_Work task_
Output, word for word, the lines of this listing that fall between the line with "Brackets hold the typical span" and the line with "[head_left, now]", counting both of those lines, and no others.

━━━ Provided data ━━━

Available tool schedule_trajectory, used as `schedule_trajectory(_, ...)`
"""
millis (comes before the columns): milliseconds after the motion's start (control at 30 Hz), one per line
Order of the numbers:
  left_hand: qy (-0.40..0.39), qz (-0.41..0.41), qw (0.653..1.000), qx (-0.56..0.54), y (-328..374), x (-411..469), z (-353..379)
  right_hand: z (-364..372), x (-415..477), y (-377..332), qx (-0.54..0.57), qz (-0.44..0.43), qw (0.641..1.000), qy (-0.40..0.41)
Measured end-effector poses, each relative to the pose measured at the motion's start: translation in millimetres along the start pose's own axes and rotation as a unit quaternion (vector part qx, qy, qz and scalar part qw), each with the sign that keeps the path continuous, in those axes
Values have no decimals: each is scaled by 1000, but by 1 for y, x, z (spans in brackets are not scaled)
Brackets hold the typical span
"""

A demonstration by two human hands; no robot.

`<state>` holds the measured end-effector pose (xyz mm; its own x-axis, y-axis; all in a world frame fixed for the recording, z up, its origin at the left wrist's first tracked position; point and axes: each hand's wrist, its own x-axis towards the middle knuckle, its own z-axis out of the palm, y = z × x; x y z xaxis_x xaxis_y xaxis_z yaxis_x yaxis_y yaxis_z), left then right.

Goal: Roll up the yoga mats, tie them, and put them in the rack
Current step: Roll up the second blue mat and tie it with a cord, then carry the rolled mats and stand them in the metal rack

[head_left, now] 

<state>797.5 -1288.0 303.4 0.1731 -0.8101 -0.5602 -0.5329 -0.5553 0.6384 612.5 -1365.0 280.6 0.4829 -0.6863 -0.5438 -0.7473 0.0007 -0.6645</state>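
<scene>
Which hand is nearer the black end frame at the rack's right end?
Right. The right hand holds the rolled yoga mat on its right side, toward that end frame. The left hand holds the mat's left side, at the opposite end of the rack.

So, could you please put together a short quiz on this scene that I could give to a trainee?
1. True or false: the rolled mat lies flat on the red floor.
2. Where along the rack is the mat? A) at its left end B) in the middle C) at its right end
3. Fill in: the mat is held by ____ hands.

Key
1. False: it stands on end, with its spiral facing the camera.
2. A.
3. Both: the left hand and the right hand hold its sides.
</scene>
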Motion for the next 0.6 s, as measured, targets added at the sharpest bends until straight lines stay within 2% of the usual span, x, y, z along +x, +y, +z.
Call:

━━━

_Problem solution_
Brackets hold the typical span
"""

A demonstration by two human hands; no robot.

`<state>` holds the measured end-effector pose (xyz mm; its own x-axis, y-axis; all in a world frame fixed for the recording, z up, its origin at the left wrist's first tracked position; point and axes: each hand's wrist, its own x-axis towards the middle knuckle, its own z-axis out of the palm, y = z × x; x y z xaxis_x xaxis_y xaxis_z yaxis_x yaxis_y yaxis_z), left then right.

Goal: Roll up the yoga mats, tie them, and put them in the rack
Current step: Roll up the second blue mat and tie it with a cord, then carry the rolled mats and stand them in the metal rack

[head_left, now] 

What was asked now has a complete answer.